You need to be in good enough health to tolerate general anesthesia and recover from a surgical procedure. If you have a physically demanding job or caregiving responsibilities, plan ahead for the recovery window.

Financial Considerations

The recipient’s insurance typically covers the donor’s medical evaluation, surgery, and immediate post-operative care. But it does not cover your lost wages, travel, childcare, or other non-medical costs. These out-of-pocket expenses can be a real barrier.

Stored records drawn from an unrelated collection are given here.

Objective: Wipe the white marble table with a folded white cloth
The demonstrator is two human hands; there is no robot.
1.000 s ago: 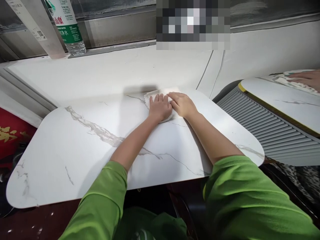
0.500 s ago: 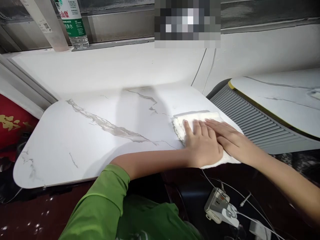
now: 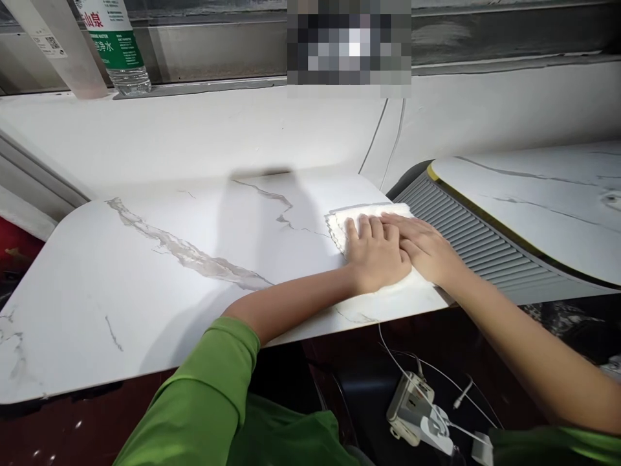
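Note:
A folded white cloth (image 3: pixel 339 226) lies on the right part of a white marble-patterned tabletop (image 3: pixel 160 298). My left hand (image 3: pixel 381 255) presses flat on the cloth with its fingers stretched out and slightly spread. Beside it, my right hand (image 3: pixel 424 249) also rests flat on the cloth, its fingertips touching or overlapping the left hand's fingers. Neither hand is curled round the cloth. Part of the cloth is hidden beneath both hands.
A water bottle (image 3: pixel 119 48) and a tall translucent container (image 3: pixel 68 52) stand on the ledge at the back left. A ribbed grey panel (image 3: pixel 466 233) borders a second marbled top (image 3: pixel 548 200) on the right. Below the front edge lie a power strip (image 3: pixel 410 404) and cables.
Both hands and the cloth have slid away from the tabletop's front edge, towards the wall. The cloth no longer overlaps that edge as much. The camera view has shifted a little.

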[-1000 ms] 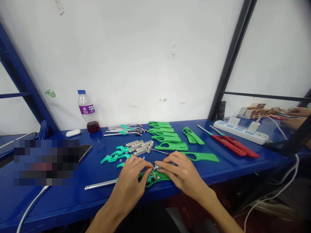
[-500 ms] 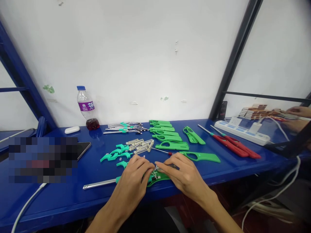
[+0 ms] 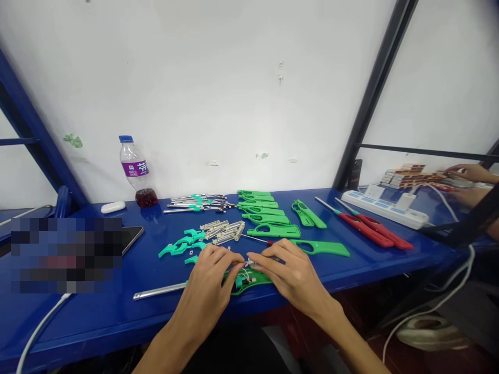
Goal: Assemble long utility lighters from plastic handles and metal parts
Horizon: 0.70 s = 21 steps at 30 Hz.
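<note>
My left hand (image 3: 210, 278) is closed in a pinch on a thin white tube (image 3: 246, 271) above a green lighter handle half (image 3: 260, 278). Facing it, my right hand (image 3: 295, 271) is closed on a clear plastic lighter tank, mostly hidden by the fingers; its small whitish end (image 3: 250, 261) shows at the fingertips. The handle half lies near the table's front edge, with teal and black parts inside. From under my left hand a silver metal barrel (image 3: 159, 292) points left. Teal triggers (image 3: 183, 246) and clear tanks (image 3: 223, 232) lie just behind.
Green handle halves (image 3: 268, 214) and barrel assemblies (image 3: 197, 203) lie further back. A screwdriver (image 3: 255, 239) is behind my hands. Red lighters (image 3: 366, 228) and a power strip (image 3: 384, 209) lie right; a bottle (image 3: 136, 174) and phone (image 3: 132, 239) left. Another person's hand (image 3: 473, 172) shows far right.
The view has shifted slightly. My fingertips have lifted a little off the handle half, showing more of the white tube and its inside. Both hands keep their pinch.
</note>
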Tool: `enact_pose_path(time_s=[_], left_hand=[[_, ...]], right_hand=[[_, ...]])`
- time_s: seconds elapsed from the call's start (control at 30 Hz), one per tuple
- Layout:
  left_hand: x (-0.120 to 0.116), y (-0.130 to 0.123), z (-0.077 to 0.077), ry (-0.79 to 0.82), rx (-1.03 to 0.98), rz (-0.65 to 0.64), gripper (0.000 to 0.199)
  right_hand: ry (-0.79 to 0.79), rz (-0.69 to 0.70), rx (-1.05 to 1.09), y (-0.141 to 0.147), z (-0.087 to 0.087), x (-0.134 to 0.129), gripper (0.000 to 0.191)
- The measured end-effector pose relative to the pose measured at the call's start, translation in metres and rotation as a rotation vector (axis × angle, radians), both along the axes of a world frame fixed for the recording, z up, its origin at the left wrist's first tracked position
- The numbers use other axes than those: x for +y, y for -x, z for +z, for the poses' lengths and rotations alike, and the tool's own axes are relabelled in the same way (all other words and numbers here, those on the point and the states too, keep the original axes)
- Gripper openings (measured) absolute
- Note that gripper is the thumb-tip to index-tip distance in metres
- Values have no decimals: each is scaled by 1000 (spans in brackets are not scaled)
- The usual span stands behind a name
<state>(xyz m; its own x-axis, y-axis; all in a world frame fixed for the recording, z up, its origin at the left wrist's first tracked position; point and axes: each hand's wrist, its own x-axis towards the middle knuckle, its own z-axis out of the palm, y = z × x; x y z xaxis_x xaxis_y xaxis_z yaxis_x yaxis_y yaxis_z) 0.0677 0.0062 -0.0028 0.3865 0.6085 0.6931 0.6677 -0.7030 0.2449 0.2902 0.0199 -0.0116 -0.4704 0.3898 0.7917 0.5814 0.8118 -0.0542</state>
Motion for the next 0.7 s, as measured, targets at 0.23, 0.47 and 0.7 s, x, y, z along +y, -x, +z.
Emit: enact_pose_path(time_s=[0.23,0.47,0.7], left_hand=[[-3,-1,1,-30,23,-44,22],[-7,3,0,14,71,50,21],[-22,18,-4,7,338,188,62]], right_hand=[[-25,17,-76,1,1,-2,26],[142,-5,-8,1,-2,2,33],[289,0,81,2,3,0,10]])
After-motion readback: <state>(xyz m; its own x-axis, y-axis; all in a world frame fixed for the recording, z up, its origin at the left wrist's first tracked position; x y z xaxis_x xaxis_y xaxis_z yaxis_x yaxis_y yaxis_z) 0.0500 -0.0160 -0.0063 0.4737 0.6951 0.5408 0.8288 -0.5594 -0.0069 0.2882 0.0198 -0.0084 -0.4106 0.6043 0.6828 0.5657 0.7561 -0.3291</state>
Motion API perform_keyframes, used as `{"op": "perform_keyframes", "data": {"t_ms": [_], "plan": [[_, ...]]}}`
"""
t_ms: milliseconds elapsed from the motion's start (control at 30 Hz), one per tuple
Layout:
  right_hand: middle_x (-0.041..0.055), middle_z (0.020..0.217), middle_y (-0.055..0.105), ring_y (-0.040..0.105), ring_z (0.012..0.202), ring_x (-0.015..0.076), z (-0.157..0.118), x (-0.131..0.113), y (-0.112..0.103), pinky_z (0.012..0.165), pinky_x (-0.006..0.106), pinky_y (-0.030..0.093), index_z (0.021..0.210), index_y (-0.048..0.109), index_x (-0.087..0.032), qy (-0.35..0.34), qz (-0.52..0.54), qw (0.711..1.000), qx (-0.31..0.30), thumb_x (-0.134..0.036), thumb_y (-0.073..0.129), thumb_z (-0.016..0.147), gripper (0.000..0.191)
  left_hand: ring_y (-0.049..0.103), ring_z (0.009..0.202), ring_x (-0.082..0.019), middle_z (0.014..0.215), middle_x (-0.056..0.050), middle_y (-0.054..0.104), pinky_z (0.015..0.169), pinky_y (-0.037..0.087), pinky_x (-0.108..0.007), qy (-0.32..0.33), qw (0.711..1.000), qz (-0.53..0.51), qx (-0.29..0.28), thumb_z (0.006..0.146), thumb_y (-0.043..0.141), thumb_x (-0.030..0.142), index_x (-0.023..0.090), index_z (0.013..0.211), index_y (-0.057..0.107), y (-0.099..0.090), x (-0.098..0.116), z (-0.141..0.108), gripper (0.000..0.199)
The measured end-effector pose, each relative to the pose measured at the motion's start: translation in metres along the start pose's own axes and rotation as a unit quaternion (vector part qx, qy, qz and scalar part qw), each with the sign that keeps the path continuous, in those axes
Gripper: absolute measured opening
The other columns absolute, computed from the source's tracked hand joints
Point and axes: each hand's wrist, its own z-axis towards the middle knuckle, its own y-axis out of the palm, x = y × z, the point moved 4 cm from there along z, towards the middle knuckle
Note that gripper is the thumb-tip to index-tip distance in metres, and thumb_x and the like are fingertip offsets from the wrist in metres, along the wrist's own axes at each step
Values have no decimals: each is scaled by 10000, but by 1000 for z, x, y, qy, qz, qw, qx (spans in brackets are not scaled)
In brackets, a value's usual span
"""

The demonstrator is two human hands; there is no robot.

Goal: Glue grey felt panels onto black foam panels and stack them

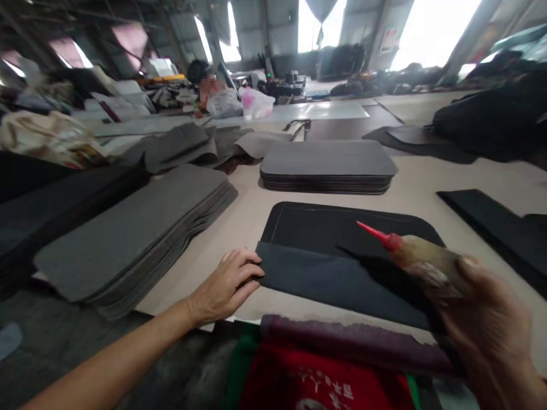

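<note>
My right hand is wrapped round a squeeze bottle with a smudged, yellowish body. Its red pointed nozzle aims left, above a black panel with rounded corners and a thin pale line along its edge. A dark folded strip covers the near part of that panel. At the strip's left end rests my left hand, fingers stretched out and touching its edge. The underside of the left fingers is hidden.
Grey rounded panels lie in a stack behind the black one, and another stack leans leftward. Dark pieces lie at the right. A maroon roll runs along the near table edge. Farther back, a person sits near plastic bags.
</note>
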Motion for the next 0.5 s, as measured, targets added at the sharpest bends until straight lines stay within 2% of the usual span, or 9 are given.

The National Living Donor Assistance Center (NLDAC) helps eligible donors with travel expenses, lost wages, and dependent care costs. Eligibility depends on your financial situation, and you apply through their program. It’s worth looking into early in the process, especially if taking time off work or traveling to the transplant center would be a hardship.

Long-Term Health Risks

Living with one kidney is safe for most donors, but the risks are not zero. Compared to similarly healthy people who didn’t donate, kidney donors have a higher long-term risk of developing end-stage kidney disease. One large study found the overall incidence was about 302 cases per million among donors, and the relative risk compared to matched non-donors was significantly elevated. Donors also face modestly increased risks of high blood pressure and cardiovascular issues over time.

These risks are still low in absolute terms, and most donors live long, healthy lives. But the transplant team factors your age, family history, ethnicity, and baseline health into their assessment precisely because these risks compound over decades. This is also why younger donors and those with even borderline risk factors receive extra scrutiny.